▸ Your task
Transcribe exactly everything in the data below from the line containing "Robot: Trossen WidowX" down to the line containing "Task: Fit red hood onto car", both lines included and nothing further.

▸ Given data
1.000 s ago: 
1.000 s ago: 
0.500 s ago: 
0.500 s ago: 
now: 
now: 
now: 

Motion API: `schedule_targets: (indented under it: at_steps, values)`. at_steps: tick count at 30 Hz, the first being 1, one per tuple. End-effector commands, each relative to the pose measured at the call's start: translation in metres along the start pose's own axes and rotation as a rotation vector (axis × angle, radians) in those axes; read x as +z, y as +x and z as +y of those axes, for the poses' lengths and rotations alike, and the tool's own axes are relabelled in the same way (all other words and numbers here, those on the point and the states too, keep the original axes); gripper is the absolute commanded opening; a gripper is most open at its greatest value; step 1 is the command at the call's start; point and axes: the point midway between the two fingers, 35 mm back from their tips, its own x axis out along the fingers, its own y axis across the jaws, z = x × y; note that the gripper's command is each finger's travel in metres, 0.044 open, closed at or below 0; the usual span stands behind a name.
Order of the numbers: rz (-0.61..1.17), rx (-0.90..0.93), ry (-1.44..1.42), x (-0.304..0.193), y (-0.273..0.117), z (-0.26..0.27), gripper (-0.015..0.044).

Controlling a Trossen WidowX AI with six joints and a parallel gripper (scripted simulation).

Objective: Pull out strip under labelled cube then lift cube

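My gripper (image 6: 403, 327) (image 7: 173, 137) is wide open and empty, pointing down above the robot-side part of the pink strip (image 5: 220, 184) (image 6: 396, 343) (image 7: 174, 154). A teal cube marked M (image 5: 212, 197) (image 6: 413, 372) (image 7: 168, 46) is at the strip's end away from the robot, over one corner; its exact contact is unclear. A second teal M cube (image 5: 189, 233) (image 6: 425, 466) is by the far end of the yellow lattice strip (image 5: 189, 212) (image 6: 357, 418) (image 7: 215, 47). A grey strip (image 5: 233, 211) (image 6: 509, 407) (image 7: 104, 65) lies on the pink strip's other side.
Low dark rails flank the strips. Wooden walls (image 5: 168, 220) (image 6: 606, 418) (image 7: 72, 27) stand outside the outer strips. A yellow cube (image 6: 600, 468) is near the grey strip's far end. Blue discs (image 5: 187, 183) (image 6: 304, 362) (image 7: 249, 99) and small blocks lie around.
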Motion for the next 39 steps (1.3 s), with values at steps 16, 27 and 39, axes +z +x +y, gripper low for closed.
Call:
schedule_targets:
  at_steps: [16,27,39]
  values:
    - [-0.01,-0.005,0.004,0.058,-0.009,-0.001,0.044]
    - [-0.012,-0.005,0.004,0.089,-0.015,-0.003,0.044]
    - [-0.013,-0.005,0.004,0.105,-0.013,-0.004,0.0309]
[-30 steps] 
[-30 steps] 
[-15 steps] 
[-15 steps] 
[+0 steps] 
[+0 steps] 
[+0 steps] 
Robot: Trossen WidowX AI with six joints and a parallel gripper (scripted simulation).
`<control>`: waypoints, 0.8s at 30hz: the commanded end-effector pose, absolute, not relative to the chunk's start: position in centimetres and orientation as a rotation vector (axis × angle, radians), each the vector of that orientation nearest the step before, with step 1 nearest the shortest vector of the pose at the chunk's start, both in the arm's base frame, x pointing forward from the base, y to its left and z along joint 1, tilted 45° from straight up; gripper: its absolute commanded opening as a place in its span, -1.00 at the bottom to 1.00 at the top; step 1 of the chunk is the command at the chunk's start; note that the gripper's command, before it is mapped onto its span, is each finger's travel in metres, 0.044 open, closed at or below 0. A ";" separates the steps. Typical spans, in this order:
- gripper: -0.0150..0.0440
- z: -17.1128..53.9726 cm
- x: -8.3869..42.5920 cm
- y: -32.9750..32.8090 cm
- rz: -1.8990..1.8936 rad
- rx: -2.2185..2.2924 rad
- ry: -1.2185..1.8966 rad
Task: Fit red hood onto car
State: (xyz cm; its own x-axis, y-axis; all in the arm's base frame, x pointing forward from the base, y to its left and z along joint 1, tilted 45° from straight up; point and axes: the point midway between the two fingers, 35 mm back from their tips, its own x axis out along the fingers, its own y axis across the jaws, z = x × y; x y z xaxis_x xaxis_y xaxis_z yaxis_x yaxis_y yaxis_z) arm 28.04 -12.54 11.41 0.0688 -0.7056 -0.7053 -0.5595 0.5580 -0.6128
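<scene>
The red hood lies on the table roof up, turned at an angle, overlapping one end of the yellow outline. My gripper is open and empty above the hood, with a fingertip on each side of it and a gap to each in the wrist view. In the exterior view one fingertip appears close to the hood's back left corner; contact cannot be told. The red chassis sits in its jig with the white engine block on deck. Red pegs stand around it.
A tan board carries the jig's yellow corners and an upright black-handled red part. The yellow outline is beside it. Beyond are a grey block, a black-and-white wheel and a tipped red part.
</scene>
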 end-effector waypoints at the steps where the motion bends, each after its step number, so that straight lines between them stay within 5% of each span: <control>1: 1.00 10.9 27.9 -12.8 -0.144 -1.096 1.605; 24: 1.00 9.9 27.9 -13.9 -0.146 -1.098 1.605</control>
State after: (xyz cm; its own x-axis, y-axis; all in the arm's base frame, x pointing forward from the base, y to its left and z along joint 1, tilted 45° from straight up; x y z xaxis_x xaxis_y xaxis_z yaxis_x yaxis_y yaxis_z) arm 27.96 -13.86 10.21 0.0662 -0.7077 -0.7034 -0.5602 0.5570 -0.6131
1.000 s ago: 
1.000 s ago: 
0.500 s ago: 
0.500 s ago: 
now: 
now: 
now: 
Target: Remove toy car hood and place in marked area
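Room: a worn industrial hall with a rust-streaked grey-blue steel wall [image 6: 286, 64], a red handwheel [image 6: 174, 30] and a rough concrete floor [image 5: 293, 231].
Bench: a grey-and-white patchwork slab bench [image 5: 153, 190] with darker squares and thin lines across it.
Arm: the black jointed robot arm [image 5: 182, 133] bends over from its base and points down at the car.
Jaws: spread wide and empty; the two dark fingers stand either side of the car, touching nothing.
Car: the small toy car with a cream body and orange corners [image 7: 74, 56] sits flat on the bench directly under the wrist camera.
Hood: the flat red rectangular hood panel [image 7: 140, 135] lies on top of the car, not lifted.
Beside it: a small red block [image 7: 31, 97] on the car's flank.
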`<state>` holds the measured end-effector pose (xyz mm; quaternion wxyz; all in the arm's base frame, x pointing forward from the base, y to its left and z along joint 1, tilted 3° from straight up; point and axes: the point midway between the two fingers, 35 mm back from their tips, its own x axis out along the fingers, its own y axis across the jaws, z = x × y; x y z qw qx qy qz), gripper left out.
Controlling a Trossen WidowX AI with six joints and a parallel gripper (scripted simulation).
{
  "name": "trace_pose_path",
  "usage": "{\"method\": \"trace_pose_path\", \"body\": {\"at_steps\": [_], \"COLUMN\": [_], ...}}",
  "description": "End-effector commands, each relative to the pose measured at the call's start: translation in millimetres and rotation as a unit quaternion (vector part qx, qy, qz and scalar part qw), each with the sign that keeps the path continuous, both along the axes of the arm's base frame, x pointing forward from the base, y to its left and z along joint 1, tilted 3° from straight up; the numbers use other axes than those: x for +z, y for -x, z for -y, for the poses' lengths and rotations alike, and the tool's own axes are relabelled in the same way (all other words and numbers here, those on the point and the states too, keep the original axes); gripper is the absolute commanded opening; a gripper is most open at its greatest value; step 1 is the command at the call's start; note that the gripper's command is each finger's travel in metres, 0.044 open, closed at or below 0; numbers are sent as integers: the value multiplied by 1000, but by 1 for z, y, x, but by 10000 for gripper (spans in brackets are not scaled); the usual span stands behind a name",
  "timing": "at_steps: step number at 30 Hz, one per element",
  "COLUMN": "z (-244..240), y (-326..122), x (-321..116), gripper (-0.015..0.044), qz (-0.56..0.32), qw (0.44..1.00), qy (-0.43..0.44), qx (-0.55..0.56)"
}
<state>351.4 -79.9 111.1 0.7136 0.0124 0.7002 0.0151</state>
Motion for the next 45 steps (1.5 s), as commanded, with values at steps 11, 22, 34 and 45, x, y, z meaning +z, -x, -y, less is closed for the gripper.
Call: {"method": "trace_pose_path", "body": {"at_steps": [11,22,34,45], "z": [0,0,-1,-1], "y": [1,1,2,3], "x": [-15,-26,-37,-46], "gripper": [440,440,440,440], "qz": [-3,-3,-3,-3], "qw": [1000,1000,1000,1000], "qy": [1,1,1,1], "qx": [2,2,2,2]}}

▸ Result of this task
Robot: Trossen WidowX AI with six joints and a parallel gripper (scripted simulation).
`<control>`: waypoints, 0.8s at 30hz: the commanded end-effector pose, absolute, not relative to the chunk's start: position in centimetres and orientation as a rotation vector (axis × angle, radians), each the vector of that orientation nearest the step before, with step 1 nearest the shortest vector of the pose at the chunk's start, both in the arm's base frame, x pointing forward from the base, y to its left and z along joint 1, tilted 45° from straight up; gripper: its absolute commanded opening as a place in its span, -1.00 at the bottom to 1.00 at the top; step 1 of the chunk is the command at the chunk's start; note that the gripper's command, before it is mapped onto its span, is each finger's travel in metres, 0.044 open, closed at or below 0. A ";" separates the steps. Typical spans, in this order:
- gripper: -0.0150..0.0440
- z: -17.1128..53.9726 cm
- x: -8.3869..42.5920 cm
- y: -32.9750..32.8090 cm
- rz: -1.8990..1.8936 rad
- rx: -2.2185..2.2924 rad
- ry: -1.2185..1.8966 rad
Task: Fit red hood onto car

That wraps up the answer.